### [Activity]
Extract from the listing each line in which the word "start" appears.
(Beginning of Data provided)
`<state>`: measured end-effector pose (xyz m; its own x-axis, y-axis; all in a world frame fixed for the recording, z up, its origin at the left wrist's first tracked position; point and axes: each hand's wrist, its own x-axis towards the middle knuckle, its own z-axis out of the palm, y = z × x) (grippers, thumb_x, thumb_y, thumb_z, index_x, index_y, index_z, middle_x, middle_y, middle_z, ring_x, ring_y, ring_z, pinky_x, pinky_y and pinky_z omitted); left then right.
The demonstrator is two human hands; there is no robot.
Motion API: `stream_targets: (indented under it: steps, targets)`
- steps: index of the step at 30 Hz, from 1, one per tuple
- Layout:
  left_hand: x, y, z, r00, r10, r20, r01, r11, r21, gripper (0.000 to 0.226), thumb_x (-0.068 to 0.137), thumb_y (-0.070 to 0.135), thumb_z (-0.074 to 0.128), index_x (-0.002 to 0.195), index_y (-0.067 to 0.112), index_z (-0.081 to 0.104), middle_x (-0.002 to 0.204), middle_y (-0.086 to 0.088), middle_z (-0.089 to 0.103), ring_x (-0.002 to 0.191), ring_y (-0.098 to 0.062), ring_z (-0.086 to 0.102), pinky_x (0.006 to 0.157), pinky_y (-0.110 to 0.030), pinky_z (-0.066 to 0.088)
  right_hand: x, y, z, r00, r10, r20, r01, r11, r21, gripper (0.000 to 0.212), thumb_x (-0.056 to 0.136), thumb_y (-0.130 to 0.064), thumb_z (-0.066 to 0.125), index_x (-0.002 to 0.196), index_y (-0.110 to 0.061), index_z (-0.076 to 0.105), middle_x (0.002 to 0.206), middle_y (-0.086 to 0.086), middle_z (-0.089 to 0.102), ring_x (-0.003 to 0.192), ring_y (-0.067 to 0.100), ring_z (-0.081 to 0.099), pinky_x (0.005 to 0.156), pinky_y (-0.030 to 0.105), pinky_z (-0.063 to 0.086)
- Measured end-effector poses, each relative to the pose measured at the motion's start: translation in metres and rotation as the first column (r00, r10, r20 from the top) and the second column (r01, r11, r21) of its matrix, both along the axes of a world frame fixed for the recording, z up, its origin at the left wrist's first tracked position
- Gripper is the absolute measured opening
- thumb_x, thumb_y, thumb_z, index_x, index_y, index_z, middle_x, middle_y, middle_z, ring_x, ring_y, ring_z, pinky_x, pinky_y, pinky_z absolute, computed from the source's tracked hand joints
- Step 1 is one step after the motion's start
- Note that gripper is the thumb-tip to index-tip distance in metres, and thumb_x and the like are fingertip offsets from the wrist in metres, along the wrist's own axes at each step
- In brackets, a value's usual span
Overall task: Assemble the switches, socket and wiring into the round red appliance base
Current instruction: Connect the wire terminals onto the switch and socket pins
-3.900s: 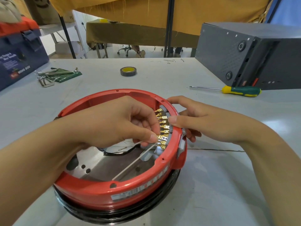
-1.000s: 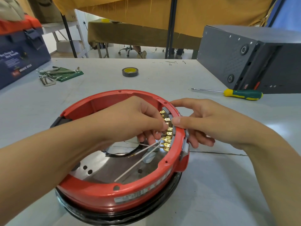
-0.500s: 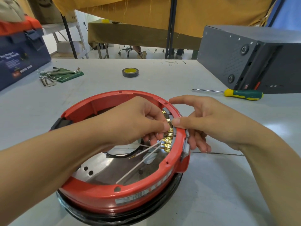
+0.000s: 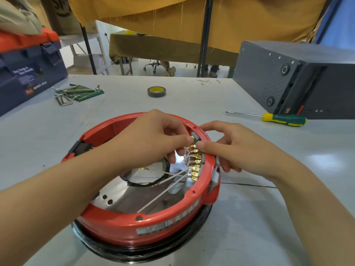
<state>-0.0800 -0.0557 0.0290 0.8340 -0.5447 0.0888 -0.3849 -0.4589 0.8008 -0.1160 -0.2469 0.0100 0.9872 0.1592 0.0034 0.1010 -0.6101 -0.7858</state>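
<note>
The round red appliance base (image 4: 153, 225) sits on the grey table in front of me, on a black ring. A grey switch block with a row of gold terminals (image 4: 195, 164) is set in its right wall. White wires (image 4: 165, 189) run from the terminals across the metal floor inside. My left hand (image 4: 153, 139) reaches into the base and pinches a white wire end at the upper terminals. My right hand (image 4: 228, 146) grips the base's right rim at the switch block, thumb on top, fingers outside. A black socket (image 4: 78, 147) sits in the left wall.
A yellow-green screwdriver (image 4: 282, 119) lies to the right. A roll of tape (image 4: 156, 91) lies behind the base. Hex keys on a green pouch (image 4: 80, 94) and a blue toolbox (image 4: 25, 75) are at the back left. A grey metal case (image 4: 295, 81) stands at the back right.
My left hand has moved up the terminal row from the lower terminals to the upper ones. More white wires now hang from the terminals. My right hand stays on the rim.
</note>
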Motion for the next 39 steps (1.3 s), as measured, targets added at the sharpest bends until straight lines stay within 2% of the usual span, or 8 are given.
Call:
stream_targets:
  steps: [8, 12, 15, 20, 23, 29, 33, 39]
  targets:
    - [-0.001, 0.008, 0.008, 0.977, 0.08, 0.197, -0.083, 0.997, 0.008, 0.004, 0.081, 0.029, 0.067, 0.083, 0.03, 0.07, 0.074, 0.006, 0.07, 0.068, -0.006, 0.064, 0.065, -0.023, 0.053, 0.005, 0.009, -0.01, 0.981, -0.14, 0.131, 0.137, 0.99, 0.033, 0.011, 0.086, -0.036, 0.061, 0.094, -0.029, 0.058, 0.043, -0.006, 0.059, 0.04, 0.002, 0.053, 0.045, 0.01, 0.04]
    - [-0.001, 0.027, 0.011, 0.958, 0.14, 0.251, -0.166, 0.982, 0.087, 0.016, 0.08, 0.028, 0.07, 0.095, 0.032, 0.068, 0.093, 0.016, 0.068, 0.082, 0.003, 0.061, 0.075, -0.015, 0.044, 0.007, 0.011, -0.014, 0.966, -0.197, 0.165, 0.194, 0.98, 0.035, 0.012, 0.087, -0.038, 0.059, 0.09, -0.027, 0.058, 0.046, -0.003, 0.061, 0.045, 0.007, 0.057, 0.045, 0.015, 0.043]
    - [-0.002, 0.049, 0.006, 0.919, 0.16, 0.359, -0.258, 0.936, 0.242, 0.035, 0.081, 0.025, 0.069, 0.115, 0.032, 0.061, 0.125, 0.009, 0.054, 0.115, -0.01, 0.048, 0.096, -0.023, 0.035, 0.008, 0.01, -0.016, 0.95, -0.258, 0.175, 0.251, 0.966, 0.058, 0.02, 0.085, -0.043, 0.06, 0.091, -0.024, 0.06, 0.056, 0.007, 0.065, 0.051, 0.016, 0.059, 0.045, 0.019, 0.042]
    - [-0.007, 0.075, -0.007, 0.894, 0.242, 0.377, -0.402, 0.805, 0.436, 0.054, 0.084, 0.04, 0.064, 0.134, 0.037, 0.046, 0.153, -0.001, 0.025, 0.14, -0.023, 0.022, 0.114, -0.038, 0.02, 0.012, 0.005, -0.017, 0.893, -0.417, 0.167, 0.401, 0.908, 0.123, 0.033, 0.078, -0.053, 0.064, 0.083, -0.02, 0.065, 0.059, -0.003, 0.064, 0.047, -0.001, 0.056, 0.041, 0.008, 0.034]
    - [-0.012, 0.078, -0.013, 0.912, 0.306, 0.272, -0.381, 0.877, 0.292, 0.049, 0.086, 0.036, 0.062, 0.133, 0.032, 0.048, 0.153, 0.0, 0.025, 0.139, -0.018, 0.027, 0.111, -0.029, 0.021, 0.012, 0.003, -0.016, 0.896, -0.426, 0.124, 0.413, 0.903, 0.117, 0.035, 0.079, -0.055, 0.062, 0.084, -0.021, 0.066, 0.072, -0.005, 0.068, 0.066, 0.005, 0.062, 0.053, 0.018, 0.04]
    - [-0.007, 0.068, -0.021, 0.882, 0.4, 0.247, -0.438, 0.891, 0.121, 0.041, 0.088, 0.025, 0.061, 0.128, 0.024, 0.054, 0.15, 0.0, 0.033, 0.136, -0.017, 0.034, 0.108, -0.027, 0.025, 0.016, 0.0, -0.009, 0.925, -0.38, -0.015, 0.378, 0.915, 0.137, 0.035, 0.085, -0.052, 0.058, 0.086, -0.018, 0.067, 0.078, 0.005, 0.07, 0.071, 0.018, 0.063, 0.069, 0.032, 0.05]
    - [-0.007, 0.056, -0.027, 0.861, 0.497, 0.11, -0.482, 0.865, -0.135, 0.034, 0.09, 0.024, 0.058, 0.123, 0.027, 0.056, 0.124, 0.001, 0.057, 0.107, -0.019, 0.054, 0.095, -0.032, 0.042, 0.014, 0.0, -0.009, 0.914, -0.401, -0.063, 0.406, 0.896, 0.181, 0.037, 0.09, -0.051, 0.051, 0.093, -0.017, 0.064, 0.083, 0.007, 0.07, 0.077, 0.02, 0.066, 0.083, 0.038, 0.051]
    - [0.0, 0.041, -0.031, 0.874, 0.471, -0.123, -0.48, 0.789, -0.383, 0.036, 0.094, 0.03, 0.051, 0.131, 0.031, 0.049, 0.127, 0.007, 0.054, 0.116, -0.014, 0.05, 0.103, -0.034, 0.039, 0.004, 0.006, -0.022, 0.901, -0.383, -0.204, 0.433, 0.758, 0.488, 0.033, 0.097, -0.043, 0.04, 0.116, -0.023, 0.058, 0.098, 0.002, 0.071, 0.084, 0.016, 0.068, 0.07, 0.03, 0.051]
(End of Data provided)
### [Solution for this exercise]
- Measured end-effector poses, each relative to the pose measured at the motion's start: translation in metres and rotation as the first column (r00, r10, r20 from the top) and the second column (r01, r11, r21) of its matrix, both along the axes of a world frame fixed for the recording, z up, its origin at the left wrist's first tracked position
- Step 1 is one step after the motion's start

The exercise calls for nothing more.